▶ _INSTRUCTIONS FOR THE TASK_
Provide an exact copy of the data, excluding the images.

▶ _RECORDS PROVIDED_
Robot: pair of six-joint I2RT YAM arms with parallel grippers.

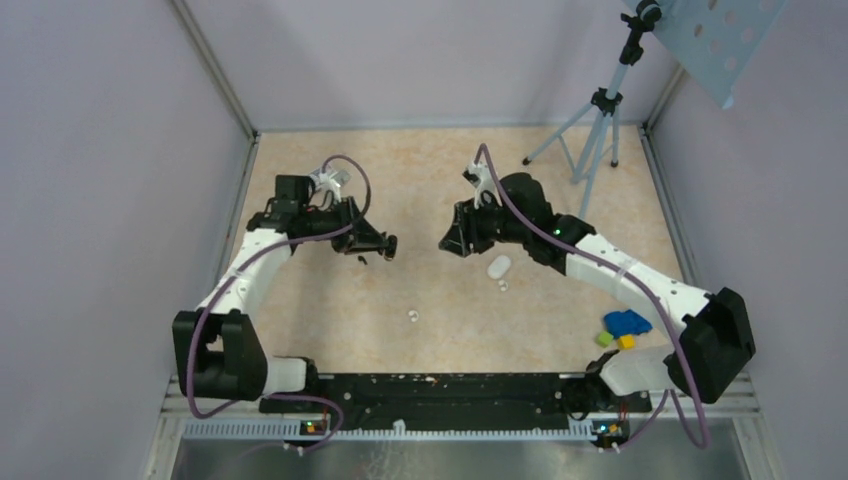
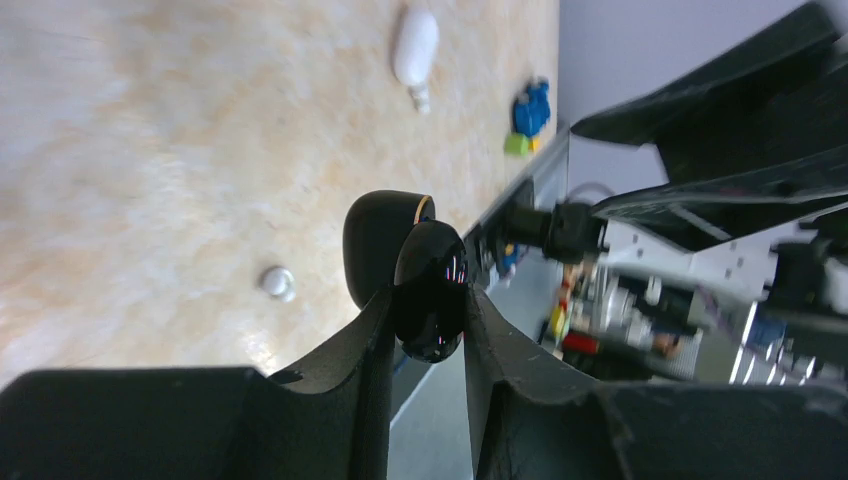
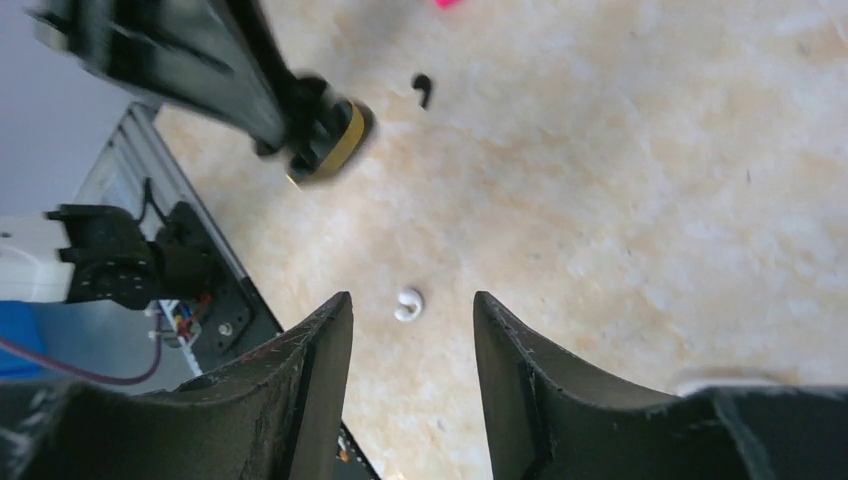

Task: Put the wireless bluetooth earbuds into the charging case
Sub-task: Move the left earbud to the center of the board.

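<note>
The white pill-shaped charging case (image 1: pixel 498 267) lies on the tan table just below my right wrist, with one white earbud (image 1: pixel 503 286) beside it. The other earbud (image 1: pixel 412 316) lies alone nearer the bases. In the left wrist view the case (image 2: pixel 416 45) and its near earbud (image 2: pixel 421 98) are far off, and the lone earbud (image 2: pixel 276 283) is closer. My left gripper (image 1: pixel 388 246) (image 2: pixel 428 300) is shut on a glossy black, gold-rimmed rounded object (image 2: pixel 400 250), held above the table. My right gripper (image 1: pixel 447 243) (image 3: pixel 412 296) hangs open and empty, with the lone earbud (image 3: pixel 408 304) on the table seen between its fingers.
A small black speck-like item (image 1: pixel 362 259) (image 3: pixel 422 88) lies under the left gripper. Blue, green and yellow blocks (image 1: pixel 625 325) sit by the right arm's base. A tripod (image 1: pixel 590 140) stands at the back right. Grey walls enclose the table on three sides.
</note>
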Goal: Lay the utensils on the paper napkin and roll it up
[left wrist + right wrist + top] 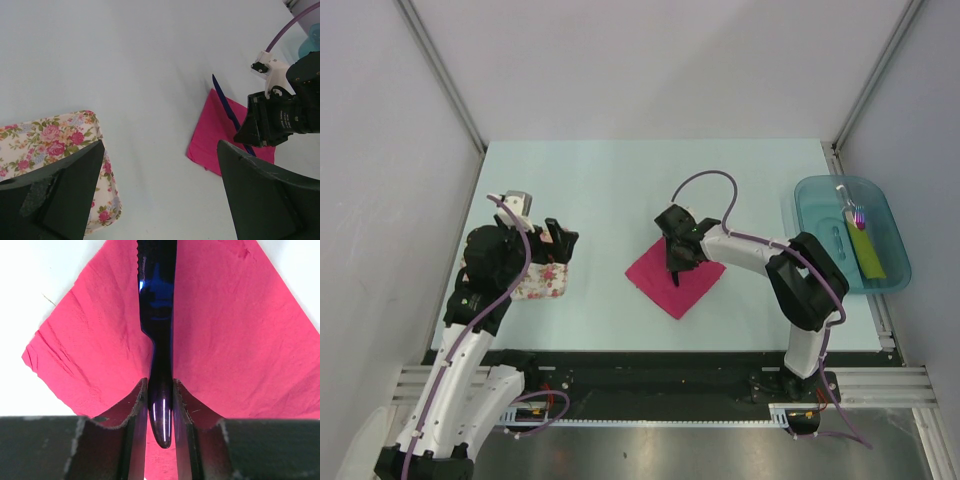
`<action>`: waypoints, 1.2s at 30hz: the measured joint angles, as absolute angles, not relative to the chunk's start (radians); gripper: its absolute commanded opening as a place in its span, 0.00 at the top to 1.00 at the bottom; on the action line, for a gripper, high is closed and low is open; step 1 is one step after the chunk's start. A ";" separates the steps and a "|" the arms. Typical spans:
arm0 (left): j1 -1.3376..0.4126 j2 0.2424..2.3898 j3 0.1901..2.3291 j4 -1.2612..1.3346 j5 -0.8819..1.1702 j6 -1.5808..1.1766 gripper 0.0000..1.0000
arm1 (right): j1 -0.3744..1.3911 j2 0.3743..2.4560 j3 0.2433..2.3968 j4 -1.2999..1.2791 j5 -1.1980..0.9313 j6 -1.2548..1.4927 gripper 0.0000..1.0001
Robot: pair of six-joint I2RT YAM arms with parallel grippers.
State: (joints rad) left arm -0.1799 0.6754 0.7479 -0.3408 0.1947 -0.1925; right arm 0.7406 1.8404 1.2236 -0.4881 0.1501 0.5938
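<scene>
The magenta paper napkin (675, 278) lies flat as a diamond on the table's middle; it also shows in the left wrist view (212, 132) and the right wrist view (235, 325). My right gripper (678, 252) (160, 390) is shut on the handle end of a dark blue knife (157, 295), which lies lengthwise along the napkin's middle (227, 107). My left gripper (558, 243) (160, 170) is open and empty, at the left above the edge of a floral cloth. The black fork is out of view.
A white cloth with pink floral print (540, 280) (50, 135) lies at the left under my left gripper. A teal tray (820, 230) at the right edge holds a white-handled brush (855, 212) and a yellow-green strip (866, 250).
</scene>
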 measured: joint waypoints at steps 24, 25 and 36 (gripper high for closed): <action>-0.173 0.681 0.722 -0.321 0.195 -0.203 0.00 | 0.743 1.908 1.269 -0.519 0.160 0.646 0.84; -0.173 0.681 0.721 -0.321 0.195 -0.203 0.00 | 0.743 1.909 1.270 -0.520 0.160 0.648 0.82; -0.171 0.687 0.720 -0.324 0.194 -0.202 0.00 | 0.742 1.912 1.274 -0.526 0.157 0.662 0.65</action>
State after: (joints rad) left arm -0.1711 0.6868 0.7197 -0.3241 0.1944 -0.2024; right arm 0.7418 1.9118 1.2743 -0.5259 0.1566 0.6624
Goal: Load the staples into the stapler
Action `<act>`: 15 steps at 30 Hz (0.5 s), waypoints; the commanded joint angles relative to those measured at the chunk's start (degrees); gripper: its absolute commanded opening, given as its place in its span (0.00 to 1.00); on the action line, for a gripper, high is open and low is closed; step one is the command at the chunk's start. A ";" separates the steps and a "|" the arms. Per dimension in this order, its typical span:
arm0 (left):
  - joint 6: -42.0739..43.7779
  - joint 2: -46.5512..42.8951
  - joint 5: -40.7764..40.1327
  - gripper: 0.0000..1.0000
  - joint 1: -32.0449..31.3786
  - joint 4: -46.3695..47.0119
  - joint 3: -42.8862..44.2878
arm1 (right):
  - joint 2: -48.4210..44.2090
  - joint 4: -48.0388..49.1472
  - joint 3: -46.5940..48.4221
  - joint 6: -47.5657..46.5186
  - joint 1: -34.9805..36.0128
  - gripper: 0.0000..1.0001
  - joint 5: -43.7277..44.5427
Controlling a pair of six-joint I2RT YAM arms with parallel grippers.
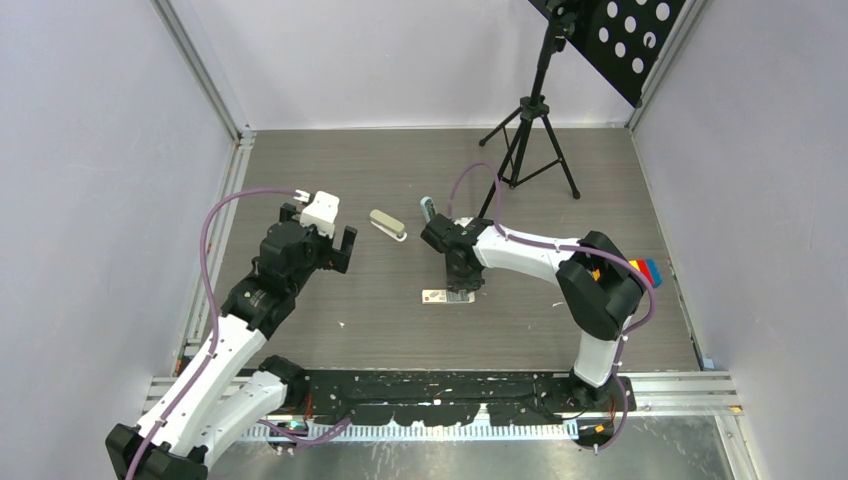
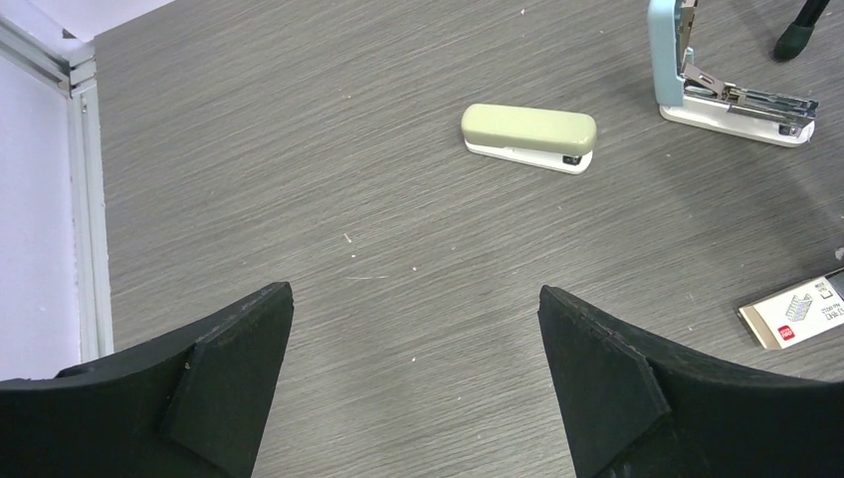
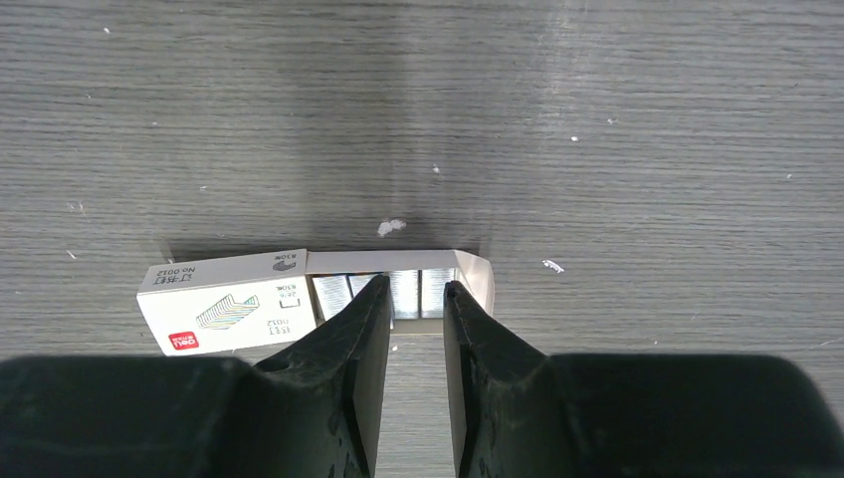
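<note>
Right wrist view: black right gripper (image 3: 415, 291) down over small white cardboard staple box (image 3: 224, 304) on grey wood-grain table (image 3: 597, 119). Sleeve slid aside, silvery staple strips (image 3: 332, 296) exposed. Fingers narrowed astride one strip; cannot tell if clamped. Black left gripper (image 2: 414, 291) spread wide, empty, above table. Beyond: closed beige stapler (image 2: 528, 136); farther, light-blue stapler (image 2: 732, 95) hinged open.

Grey wood-grain table (image 1: 350, 160) between pale lilac walls (image 1: 90, 150), black tripod (image 1: 530, 140) near the far right corner.
</note>
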 commanded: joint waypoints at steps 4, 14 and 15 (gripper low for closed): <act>0.50 0.44 0.62 0.96 0.23 1.19 0.19 | -5.21 4.28 -1.69 -3.39 0.02 0.34 -2.72; 0.51 0.50 0.64 0.96 0.26 1.05 0.12 | -3.87 6.20 -1.96 -4.53 0.07 0.40 -6.94; 0.53 0.57 0.63 0.96 0.28 1.05 0.18 | -3.59 6.19 -1.87 -4.59 0.03 0.40 -7.00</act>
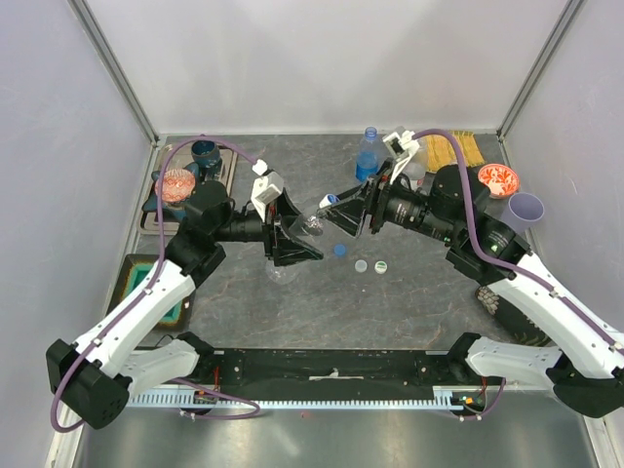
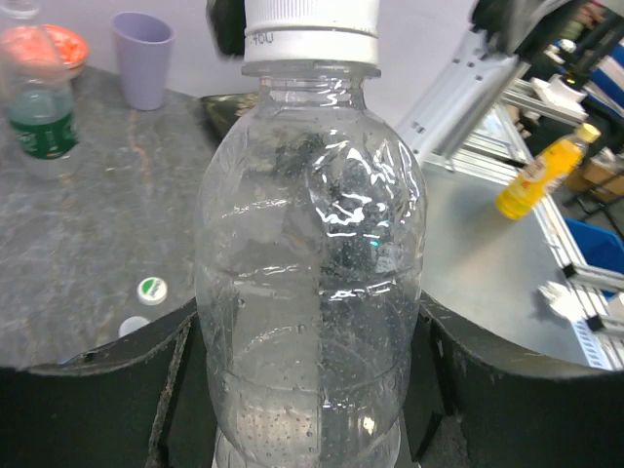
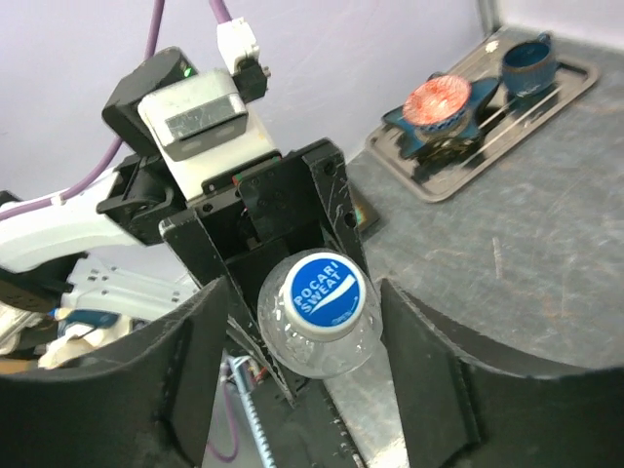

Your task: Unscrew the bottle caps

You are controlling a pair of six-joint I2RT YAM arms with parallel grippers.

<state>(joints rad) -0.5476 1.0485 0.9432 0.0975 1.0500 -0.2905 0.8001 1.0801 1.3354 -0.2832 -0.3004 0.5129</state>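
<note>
My left gripper [image 1: 292, 239] is shut on the body of the plain clear bottle [image 2: 312, 292] and holds it above the table, tilted toward the right arm. The bottle's cap is on; it is white-sided [image 2: 310, 29] with a blue printed top [image 3: 325, 292]. My right gripper [image 1: 341, 216] is open, with one finger on each side of the cap [image 3: 304, 292] and a gap on both sides. The blue-labelled bottle [image 1: 368, 154] stands at the back. The green-labelled bottle [image 2: 39, 117] stands near the lilac cup. The very short bottle is not clearly in view.
Three loose caps lie mid-table: blue [image 1: 339, 250], white [image 1: 362, 265], green-and-white [image 1: 379, 264]. The lilac cup [image 1: 526, 210] and a red-filled bowl [image 1: 498, 178] are at the right. A tray [image 3: 546, 93] with a bowl and blue cup is at the back left.
</note>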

▶ _RESULT_
Robot: pair of six-joint I2RT YAM arms with parallel grippers.


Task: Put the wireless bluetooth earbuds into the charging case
Sub-task: Move the left earbud to the center of the board.

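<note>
The white pill-shaped charging case (image 1: pixel 498 267) lies on the tan table just below my right wrist, with one white earbud (image 1: pixel 503 286) beside it. The other earbud (image 1: pixel 412 316) lies alone nearer the bases. In the left wrist view the case (image 2: pixel 416 45) and its near earbud (image 2: pixel 421 98) are far off, and the lone earbud (image 2: pixel 276 283) is closer. My left gripper (image 1: pixel 388 246) (image 2: pixel 428 300) is shut on a glossy black, gold-rimmed rounded object (image 2: pixel 400 250), held above the table. My right gripper (image 1: pixel 447 243) (image 3: pixel 412 296) hangs open and empty, with the lone earbud (image 3: pixel 408 304) on the table seen between its fingers.
A small black speck-like item (image 1: pixel 362 259) (image 3: pixel 422 88) lies under the left gripper. Blue, green and yellow blocks (image 1: pixel 625 325) sit by the right arm's base. A tripod (image 1: pixel 590 140) stands at the back right. Grey walls enclose the table on three sides.
</note>
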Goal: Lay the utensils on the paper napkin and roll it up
[left wrist + right wrist + top] 
`<action>`: waypoints, 1.2s at 30hz: the measured joint angles, as absolute angles, not relative to the chunk's start (radians); gripper: its absolute commanded opening as a place in its span, 0.00 at the top to 1.00 at the bottom; on the action line, for a gripper, high is closed and low is open; step 1 is one step after the chunk's start. A ";" separates the steps and a "|" the arms. Typical spans:
arm0 (left): j1 -1.3376..0.4126 j2 0.2424..2.3898 j3 0.1901..2.3291 j4 -1.2612..1.3346 j5 -0.8819..1.1702 j6 -1.5808..1.1766 gripper 0.0000..1.0000
arm1 (right): j1 -0.3744..1.3911 j2 0.3743..2.4560 j3 0.2433..2.3968 j4 -1.2999..1.2791 j5 -1.1980..0.9313 j6 -1.2548..1.4927 gripper 0.0000..1.0001
Robot: pair of six-joint I2RT YAM arms with parallel grippers.
State: (joints rad) left arm -0.1799 0.6754 0.7479 -0.3408 0.1947 -0.1925; right arm 0.7406 1.8404 1.2236 -0.4881 0.1501 0.5938
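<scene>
The magenta paper napkin (675, 278) lies flat as a diamond on the table's middle; it also shows in the left wrist view (212, 132) and the right wrist view (235, 325). My right gripper (678, 252) (160, 390) is shut on the handle end of a dark blue knife (157, 295), which lies lengthwise along the napkin's middle (227, 107). My left gripper (558, 243) (160, 170) is open and empty, at the left above the edge of a floral cloth. The black fork is out of view.
A white cloth with pink floral print (540, 280) (50, 135) lies at the left under my left gripper. A teal tray (820, 230) at the right edge holds a white-handled brush (855, 212) and a yellow-green strip (866, 250).
</scene>
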 measured: joint waypoints at steps 24, 25 and 36 (gripper high for closed): <action>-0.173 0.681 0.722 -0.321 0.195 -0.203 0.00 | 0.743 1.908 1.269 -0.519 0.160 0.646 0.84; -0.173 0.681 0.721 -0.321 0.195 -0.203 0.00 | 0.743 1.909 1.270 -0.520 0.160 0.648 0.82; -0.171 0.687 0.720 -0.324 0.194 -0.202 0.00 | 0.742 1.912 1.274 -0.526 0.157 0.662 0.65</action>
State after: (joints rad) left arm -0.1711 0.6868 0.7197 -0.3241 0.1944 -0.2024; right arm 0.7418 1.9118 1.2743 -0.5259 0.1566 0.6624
Goal: Load the staples into the stapler
Action `<act>`: 15 steps at 30 Hz (0.5 s), waypoints; the commanded joint angles relative to those measured at the chunk's start (degrees); gripper: its absolute commanded opening, given as its place in its span (0.00 to 1.00); on the action line, for a gripper, high is open and low is closed; step one is the command at the chunk's start. A ";" separates the steps and a "|" the arms. Per dimension in this order, its typical span:
arm0 (left):
  - joint 6: -42.0739..43.7779
  - joint 2: -46.5512..42.8951
  - joint 5: -40.7764..40.1327
  - gripper: 0.0000..1.0000
  - joint 1: -32.0449..31.3786
  - joint 4: -46.3695..47.0119
  - joint 3: -42.8862..44.2878
arm1 (right):
  - joint 2: -48.4210..44.2090
  - joint 4: -48.0388..49.1472
  - joint 3: -46.5940..48.4221
  - joint 6: -47.5657..46.5186
  - joint 1: -34.9805..36.0128
  - gripper: 0.0000..1.0001
  - joint 5: -43.7277..44.5427
Controlling a pair of six-joint I2RT YAM arms with parallel grippers.
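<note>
Right wrist view: black right gripper (image 3: 415, 291) down over small white cardboard staple box (image 3: 224, 304) on grey wood-grain table (image 3: 597, 119). Sleeve slid aside, silvery staple strips (image 3: 332, 296) exposed. Fingers narrowed astride one strip; cannot tell if clamped. Black left gripper (image 2: 414, 291) spread wide, empty, above table. Beyond: closed beige stapler (image 2: 528, 136); farther, light-blue stapler (image 2: 732, 95) hinged open.

Grey wood-grain table (image 1: 350, 160) between pale lilac walls (image 1: 90, 150), black tripod (image 1: 530, 140) near the far right corner.
</note>
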 commanded: joint waypoints at steps 4, 14 and 15 (gripper low for closed): <act>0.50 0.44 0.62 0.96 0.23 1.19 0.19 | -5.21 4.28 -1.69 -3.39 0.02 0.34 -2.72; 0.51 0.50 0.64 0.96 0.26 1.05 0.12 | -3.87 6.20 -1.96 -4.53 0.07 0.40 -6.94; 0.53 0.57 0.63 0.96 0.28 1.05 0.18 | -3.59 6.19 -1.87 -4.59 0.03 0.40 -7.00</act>

Your task: Unscrew the bottle caps

You are controlling a pair of six-joint I2RT YAM arms with parallel grippers.

<state>(joints rad) -0.5476 1.0485 0.9432 0.0975 1.0500 -0.2905 0.8001 1.0801 1.3354 -0.2832 -0.3004 0.5129</state>
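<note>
My left gripper [image 1: 292, 239] is shut on the body of the plain clear bottle [image 2: 312, 292] and holds it above the table, tilted toward the right arm. The bottle's cap is on; it is white-sided [image 2: 310, 29] with a blue printed top [image 3: 325, 292]. My right gripper [image 1: 341, 216] is open, with one finger on each side of the cap [image 3: 304, 292] and a gap on both sides. The blue-labelled bottle [image 1: 368, 154] stands at the back. The green-labelled bottle [image 2: 39, 117] stands near the lilac cup. The very short bottle is not clearly in view.
Three loose caps lie mid-table: blue [image 1: 339, 250], white [image 1: 362, 265], green-and-white [image 1: 379, 264]. The lilac cup [image 1: 526, 210] and a red-filled bowl [image 1: 498, 178] are at the right. A tray [image 3: 546, 93] with a bowl and blue cup is at the back left.
</note>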

No part of the exercise remains unanswered.